Your instructions
Everything from the top of the data below through the line with "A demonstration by" should be duplicated exactly, and nothing past it.

Recorded data
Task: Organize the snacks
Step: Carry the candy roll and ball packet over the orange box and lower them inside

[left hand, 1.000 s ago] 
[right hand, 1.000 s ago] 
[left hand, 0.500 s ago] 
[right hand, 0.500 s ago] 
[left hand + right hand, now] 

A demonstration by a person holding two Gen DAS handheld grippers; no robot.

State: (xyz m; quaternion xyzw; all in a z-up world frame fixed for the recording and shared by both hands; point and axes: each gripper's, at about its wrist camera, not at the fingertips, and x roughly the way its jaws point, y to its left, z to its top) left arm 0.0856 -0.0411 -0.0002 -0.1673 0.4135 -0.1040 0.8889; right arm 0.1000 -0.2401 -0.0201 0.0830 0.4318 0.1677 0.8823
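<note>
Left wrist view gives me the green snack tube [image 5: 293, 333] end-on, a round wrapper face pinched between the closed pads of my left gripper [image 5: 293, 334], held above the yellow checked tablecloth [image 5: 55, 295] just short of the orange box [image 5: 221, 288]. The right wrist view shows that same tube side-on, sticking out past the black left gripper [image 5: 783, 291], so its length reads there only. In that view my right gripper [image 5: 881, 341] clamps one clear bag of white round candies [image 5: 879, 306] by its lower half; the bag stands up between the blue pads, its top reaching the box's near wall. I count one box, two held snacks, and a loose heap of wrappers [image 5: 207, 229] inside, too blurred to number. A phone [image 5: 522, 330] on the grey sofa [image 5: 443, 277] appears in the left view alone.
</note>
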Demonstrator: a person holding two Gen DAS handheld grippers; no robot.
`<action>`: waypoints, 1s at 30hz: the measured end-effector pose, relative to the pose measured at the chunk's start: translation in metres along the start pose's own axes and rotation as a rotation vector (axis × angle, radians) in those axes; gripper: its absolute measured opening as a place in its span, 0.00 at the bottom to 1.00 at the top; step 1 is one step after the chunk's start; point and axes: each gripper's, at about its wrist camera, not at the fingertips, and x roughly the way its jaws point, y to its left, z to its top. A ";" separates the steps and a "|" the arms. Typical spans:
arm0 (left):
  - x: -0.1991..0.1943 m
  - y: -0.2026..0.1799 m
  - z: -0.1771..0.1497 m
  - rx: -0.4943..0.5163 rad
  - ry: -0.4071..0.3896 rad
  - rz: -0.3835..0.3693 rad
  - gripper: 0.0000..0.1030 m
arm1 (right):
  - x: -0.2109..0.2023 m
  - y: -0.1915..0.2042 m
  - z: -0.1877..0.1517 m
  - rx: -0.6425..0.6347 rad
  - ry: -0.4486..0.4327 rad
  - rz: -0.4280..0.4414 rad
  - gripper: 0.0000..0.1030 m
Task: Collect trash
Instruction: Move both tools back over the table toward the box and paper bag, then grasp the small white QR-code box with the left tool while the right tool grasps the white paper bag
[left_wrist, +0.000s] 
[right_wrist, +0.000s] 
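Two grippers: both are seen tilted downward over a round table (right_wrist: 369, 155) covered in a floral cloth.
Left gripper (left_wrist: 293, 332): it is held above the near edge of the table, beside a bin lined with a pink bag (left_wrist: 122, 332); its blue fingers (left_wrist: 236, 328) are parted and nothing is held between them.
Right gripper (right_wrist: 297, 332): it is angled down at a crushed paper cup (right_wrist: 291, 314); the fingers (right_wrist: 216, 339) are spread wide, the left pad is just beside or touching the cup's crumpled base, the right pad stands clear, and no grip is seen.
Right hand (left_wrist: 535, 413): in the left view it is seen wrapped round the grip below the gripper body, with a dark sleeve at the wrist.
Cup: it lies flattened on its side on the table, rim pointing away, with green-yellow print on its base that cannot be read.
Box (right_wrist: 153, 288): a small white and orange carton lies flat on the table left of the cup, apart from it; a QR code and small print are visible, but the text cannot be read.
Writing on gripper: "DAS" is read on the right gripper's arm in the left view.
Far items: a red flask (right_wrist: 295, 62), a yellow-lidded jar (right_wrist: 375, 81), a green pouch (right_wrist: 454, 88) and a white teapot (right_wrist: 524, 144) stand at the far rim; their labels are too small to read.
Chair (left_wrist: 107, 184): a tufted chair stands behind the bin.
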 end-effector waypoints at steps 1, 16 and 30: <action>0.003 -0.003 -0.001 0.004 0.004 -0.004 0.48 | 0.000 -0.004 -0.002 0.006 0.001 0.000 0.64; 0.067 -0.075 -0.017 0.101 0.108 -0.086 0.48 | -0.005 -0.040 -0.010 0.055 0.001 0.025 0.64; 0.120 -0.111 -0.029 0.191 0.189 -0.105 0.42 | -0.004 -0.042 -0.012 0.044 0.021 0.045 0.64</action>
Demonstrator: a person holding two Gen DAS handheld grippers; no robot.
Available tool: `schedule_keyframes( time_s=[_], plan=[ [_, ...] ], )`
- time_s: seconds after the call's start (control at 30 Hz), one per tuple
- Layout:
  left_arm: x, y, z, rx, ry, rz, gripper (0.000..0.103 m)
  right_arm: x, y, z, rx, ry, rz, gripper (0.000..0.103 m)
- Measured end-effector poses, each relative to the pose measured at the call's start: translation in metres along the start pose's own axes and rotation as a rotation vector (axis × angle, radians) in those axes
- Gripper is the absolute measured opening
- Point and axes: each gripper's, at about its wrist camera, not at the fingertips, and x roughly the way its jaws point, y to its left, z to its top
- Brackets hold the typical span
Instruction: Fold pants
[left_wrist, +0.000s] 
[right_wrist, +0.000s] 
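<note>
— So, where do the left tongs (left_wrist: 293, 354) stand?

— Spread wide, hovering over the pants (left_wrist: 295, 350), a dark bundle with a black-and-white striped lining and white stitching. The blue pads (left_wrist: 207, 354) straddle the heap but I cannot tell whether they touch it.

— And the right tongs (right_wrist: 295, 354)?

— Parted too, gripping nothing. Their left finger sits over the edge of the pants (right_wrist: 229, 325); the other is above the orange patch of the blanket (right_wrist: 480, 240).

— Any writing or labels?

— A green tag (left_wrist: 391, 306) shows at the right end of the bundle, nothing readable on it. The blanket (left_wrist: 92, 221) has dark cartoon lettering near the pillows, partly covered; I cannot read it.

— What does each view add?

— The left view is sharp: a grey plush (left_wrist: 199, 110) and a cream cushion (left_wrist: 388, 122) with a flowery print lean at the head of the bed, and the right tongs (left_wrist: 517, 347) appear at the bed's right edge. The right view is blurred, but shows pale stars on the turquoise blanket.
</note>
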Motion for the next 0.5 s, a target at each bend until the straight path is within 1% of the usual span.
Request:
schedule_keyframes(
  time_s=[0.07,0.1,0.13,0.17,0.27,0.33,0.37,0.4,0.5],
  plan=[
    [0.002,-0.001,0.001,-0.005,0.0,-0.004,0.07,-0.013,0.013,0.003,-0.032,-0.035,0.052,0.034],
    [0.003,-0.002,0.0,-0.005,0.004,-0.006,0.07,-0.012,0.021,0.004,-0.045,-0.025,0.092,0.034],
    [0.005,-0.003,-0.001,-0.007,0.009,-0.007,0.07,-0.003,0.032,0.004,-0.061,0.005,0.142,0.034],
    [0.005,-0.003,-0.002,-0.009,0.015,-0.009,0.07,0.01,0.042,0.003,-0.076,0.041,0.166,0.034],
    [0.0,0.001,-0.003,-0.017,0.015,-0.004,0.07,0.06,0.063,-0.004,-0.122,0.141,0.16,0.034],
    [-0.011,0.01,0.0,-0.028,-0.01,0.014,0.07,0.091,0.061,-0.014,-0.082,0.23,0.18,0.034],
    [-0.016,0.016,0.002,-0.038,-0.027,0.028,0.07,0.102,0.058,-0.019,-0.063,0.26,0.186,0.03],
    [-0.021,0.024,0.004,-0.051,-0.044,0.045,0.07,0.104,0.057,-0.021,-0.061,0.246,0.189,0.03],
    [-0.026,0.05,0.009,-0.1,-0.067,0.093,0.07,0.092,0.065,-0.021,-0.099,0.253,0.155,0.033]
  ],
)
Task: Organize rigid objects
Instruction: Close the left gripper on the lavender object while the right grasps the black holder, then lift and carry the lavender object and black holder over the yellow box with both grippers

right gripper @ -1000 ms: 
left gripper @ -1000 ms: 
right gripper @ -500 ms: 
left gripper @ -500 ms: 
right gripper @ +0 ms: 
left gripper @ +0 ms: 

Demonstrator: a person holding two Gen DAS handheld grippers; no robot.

Completed task
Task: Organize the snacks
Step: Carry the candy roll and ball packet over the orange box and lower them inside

[left hand, 1.000 s ago] 
[right hand, 1.000 s ago] 
[left hand, 0.500 s ago] 
[right hand, 0.500 s ago] 
[left hand + right hand, now] 

A demonstration by a person holding two Gen DAS handheld grippers; no robot.

With the output given, the exercise is complete.